Akan tetapi pertanyaannya, benarkah nol emisi berarti tanpa disertai kerusakan lingkungan?
Narasi Hijau di Atas Kertas
PLTP Ijen berada di kawasan pegunungan Ijen yang kaya dengan keanekaragaman hayatinya. Pegunungan ini juga bagian dari bentang alam penting yang menopang tiga kabupaten sekaligus, yaitu Bondowoso, Banyuwangi, dan Situbondo.
Dalam proses pembangunannya, tercatat 118 hektar hutan yang ditebang. Dari total area pembangunan, sebagian besar berada di kawasan hutan lindung dan hutan produksi milik Perhutani. Adapun untuk jalur transmisi listrik, sekitar 2,9 hektar hutan ditebang untuk pemasangan 46 tower di kawasan hutan. Kini, tampak di beberapa titik, kawasan itu gundul. (beritajatim.com, 11-8-2024)
Di atas kertas, PLTP Ijen tampak "bersih" dan “nol emisi”. Namun, realitas di lapangan jauh berbeda. Deforestasi, degradasi lahan, dan fragmentasi habitat flora-fauna telah menjadi “biaya diam-diam” yang tak tercatat dalam laporan keberlanjutan.
PLTP Ijen memang menggunakan teknologi reinjeksi, yakni proses mengembalikan fluida panas bumi (biasanya berupa air panas atau uap kondensat) ke dalam reservoir bawah tanah setelah panasnya diambil untuk menghasilkan listrik. Tujuannya untuk menjaga tekanan reservoir tetap stabil, memperpanjang umur produksi lapangan geotermal, dan mengurangi limbah fluida di permukaan.
Secara teori memang terdengar ideal. Tapi bahaya dan risiko reinjeksi tetap mengintai. Fluida geotermal bukan air biasa. Ia membawa berbagai senyawa kimia hasil interaksi dengan batuan bumi dalam suhu dan tekanan tinggi. Logam berat seperti arsenik, merkuri, boron dan kadmium; senyawa beracun semacam silika, amonia, hidgrogen sulfida (H2S); dan senyawa radioaktif alami seperti radon bisa terkandung di dalam fluida yang dikembalikan ke dalam bumi.

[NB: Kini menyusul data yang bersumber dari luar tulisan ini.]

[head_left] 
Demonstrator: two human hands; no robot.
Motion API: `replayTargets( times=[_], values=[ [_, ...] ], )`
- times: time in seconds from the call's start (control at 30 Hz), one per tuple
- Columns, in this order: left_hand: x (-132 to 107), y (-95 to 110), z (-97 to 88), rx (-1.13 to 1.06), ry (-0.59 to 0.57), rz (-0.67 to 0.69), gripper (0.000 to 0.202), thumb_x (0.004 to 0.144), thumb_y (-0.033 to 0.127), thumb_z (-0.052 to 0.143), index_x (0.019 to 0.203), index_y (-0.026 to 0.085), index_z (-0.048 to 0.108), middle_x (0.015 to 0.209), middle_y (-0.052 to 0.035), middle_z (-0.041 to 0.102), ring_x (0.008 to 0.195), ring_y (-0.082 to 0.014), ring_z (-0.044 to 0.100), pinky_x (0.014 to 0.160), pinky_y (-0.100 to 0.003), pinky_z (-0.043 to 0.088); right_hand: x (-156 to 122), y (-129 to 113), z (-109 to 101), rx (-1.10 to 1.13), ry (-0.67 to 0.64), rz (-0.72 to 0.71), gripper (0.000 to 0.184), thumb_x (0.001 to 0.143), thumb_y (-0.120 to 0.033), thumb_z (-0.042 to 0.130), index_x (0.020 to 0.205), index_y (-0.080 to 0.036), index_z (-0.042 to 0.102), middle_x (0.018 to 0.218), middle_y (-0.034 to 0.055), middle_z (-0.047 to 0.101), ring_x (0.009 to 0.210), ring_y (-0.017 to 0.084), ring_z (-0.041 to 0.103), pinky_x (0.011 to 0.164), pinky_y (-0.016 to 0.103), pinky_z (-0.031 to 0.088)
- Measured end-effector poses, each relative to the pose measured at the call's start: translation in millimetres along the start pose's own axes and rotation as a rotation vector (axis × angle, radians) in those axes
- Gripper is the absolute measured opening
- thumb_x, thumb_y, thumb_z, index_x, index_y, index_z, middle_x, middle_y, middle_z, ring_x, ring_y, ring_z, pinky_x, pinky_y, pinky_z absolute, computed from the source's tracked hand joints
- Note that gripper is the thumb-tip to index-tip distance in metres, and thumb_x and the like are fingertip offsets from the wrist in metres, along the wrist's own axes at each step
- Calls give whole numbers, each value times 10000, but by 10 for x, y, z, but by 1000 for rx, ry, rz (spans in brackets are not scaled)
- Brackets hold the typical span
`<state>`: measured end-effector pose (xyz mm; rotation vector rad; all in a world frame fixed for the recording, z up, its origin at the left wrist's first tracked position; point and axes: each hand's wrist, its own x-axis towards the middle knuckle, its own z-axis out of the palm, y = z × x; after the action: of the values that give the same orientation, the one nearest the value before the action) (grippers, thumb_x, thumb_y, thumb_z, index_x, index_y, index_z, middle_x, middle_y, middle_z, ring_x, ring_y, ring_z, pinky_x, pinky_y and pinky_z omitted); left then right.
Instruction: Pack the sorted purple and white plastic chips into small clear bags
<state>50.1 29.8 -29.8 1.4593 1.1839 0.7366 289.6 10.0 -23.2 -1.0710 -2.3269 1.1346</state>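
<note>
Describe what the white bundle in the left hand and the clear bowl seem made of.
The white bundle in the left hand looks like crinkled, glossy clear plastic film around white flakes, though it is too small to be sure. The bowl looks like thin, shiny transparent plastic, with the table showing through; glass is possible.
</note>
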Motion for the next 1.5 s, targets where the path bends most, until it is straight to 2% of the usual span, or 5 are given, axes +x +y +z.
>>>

Reinjeksi tanpa pengolahan kimia menyeluruh bisa menyebabkan rembesan (leakage) senyawa beracun ke lapisan akuifer air bersih. Sebagaimana terjadi di PLTP Wairakei di Selandia Baru. Sungai-sungai di sekitar PLTP Wairakei mengalami peningkatan boron dan arsenik selama dekade 1980-an, meskipun memakai reinjeksi.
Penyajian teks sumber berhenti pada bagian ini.